Trey Whitt, Precision Ag Specialist at H & R Agri-Power, Tanner Stroup and Braden Borman, Drone Operator.

Tanner Stroup (28), co-owner of Stroup Farms in Maceo, has already won two state yield titles, one of which was the 2022 H & R Agri-Power Irrigated Corn Traveling Trophy. He managed to irrigate well enough during a drought to win, and now he is using that same kind of forward-thinking by investing in a drone to spray his crops.

From the age of 12, he has been involved in farming in Hancock and Daviess counties, and currently runs Stroup Farms in partnership with his father, Randy Stroup (owner of First Class Services), along with his sister, Cessilee Blair, and his wife, Sarah. They raise corn, wheat and soybeans, on around 6,300 acres.

Tanner recently decided to switch from spraying the crops with a ground rig, to using a DGI-T40 drone that he purchased from H & R Agri-Power in Owensboro. It is operated through GPS and has Google Maps built into the controller.

The $35,000-$40,000 investment in the new equipment, he said, will save money in the long-run. “It’s less crop damage when you’re not running through it with a ground rig,” Tanner said, “the tires aren’t running through it. There’s no compaction. Plus, if it rains and it’s too wet to get a ground rig through, we can still go through and spray it with this (the drone). Hopefully, this gives us another tool we can use to optimize the crop.

 

We’ll make a boundary on the maps the night before and drop pins along the boundary, and then we’ll come out here and take off. It makes an A B line to guide on, and it won’t go further than the boundary. If it runs into a tree or something, it’ll make you take over the control before you hit it. It has a safety on it. It’ll return back to me, and I put a fresh battery in it, and put new chemical in it and send it back off.”

Tanner said that, with using the drone, the chemical is being pushed right into the ground, and that it’s more efficient, especially on windy days.His first attempt using the drone was with spraying fungicide on his 50-acre wheat field. Trey Whitt, Precision Ag Specialist at H & R Agri-Power was there helping them get set-up and showing Tanner’s employee, Braden Borman, the ins and outs, as he will be the drone operator moving forward.
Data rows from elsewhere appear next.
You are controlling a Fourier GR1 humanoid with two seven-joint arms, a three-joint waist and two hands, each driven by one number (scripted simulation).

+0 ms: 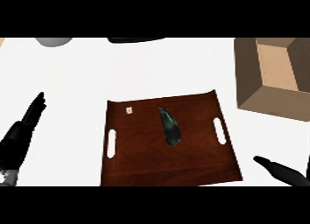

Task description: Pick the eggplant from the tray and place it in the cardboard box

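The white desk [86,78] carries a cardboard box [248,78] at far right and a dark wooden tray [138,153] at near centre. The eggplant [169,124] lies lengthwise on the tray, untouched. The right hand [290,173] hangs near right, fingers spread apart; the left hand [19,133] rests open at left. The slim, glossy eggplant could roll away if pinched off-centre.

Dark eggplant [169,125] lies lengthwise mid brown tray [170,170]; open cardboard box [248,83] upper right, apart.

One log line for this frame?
eggplant: on tray | cardboard box: holds nothing visible | left hand: open | right hand: open
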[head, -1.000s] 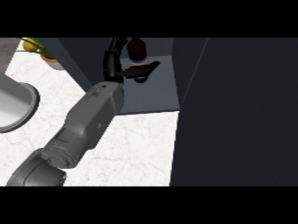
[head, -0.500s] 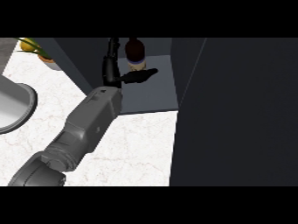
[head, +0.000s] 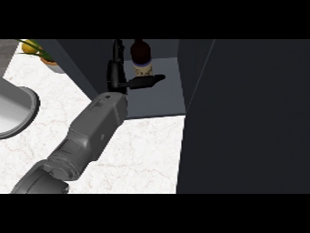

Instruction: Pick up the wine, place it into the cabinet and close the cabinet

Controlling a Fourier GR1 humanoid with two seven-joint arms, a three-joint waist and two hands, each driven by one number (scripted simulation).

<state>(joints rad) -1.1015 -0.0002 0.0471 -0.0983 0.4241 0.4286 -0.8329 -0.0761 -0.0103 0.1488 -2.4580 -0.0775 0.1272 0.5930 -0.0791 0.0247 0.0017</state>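
We find the left hand inside the cabinet, fingers straight, thumb out, holding nothing. The wine stands upright just beyond it at the shelf's back edge, neck away from us. Since the earlier frame the hand has drawn back slightly. White marble counter lies below.

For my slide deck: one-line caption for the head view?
Hand open beside wine bottle standing inside the open cabinet.
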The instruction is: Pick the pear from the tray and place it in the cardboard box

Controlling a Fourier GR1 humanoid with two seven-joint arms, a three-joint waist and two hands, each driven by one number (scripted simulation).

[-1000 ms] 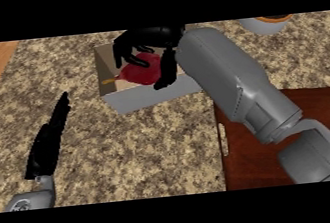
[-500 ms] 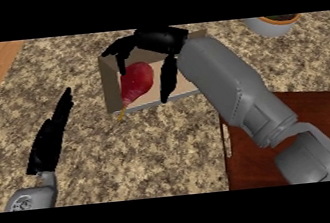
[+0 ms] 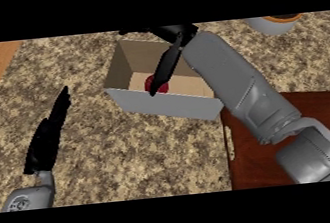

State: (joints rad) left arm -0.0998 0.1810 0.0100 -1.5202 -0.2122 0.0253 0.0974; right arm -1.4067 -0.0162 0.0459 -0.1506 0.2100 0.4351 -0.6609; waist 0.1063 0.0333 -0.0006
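On the speckled stone counter (image 3: 126,137), the pear (image 3: 158,84) lay inside the cardboard box (image 3: 159,101) beneath the right hand (image 3: 169,65), whose straightened, empty fingers might snag the box's wall when lifting away.

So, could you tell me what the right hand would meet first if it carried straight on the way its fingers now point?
Most likely the pear. The right hand reaches over the cardboard box, its straight fingers slanting down toward the red fruit on the box floor. Depth is hard to judge, so it might meet the floor beside it.
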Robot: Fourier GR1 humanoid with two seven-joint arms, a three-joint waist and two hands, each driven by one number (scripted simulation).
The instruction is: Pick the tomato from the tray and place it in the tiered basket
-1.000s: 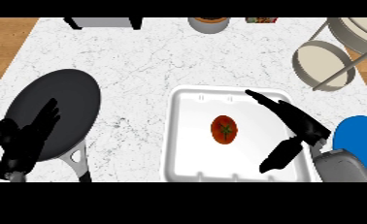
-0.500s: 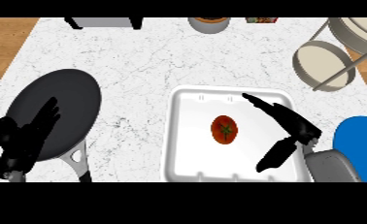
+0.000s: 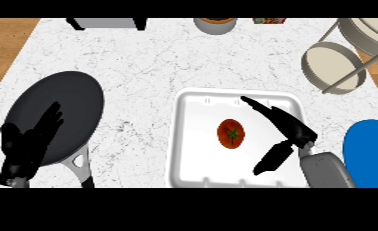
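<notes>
**Tomato in the tray, right robot hand spread beside it**

Nearest the lower edge, the left robot hand [image 3: 28, 142] rested at the left side with its fingers straight and spread, holding nothing. It lay over the near rim of a dark round pan [image 3: 70, 105], whose handle [image 3: 81, 167] ran down toward the lower edge.

At the lower right, the grey forearm [image 3: 326, 170] came up into the view and ended in the right robot hand [image 3: 291, 132]. That robot hand was released and grasped nothing: its fingers [image 3: 262, 109] stretched long and straight over the right part of the white tray [image 3: 193, 120], pointing up and to the left, while the thumb [image 3: 269, 159] reached down and to the left. The tomato [image 3: 231, 133] lay in the middle of the tray, just left of the gap between fingers and thumb, and the robot hand did not touch it. A blue object [image 3: 363, 150] showed at the right edge, beside the forearm.

Farther off on the marbled bench [image 3: 148, 60], the tiered basket [image 3: 336, 67] stood at the upper right, well apart from the tray. Along the far edge were a grey box [image 3: 107, 23], a round pot [image 3: 216, 24] and a small coloured item [image 3: 269, 20], too cropped to tell apart further.
</notes>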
“We’re all learning together,” Tanner said. “They claim it’ll spray 56 acres an hour, but I think it’s going to be more like 30-35 acres an hour.”
Braden explained the process of mapping the coordinates.“This morning at the shop,” he said, “I zoomed it in on the map, and then I go and put property markers around. When I get here, I can click on this farm, and it puts all of the A B lines in for me. That is just your straight rows, and then the drone will fly itself after I get it off the ground.”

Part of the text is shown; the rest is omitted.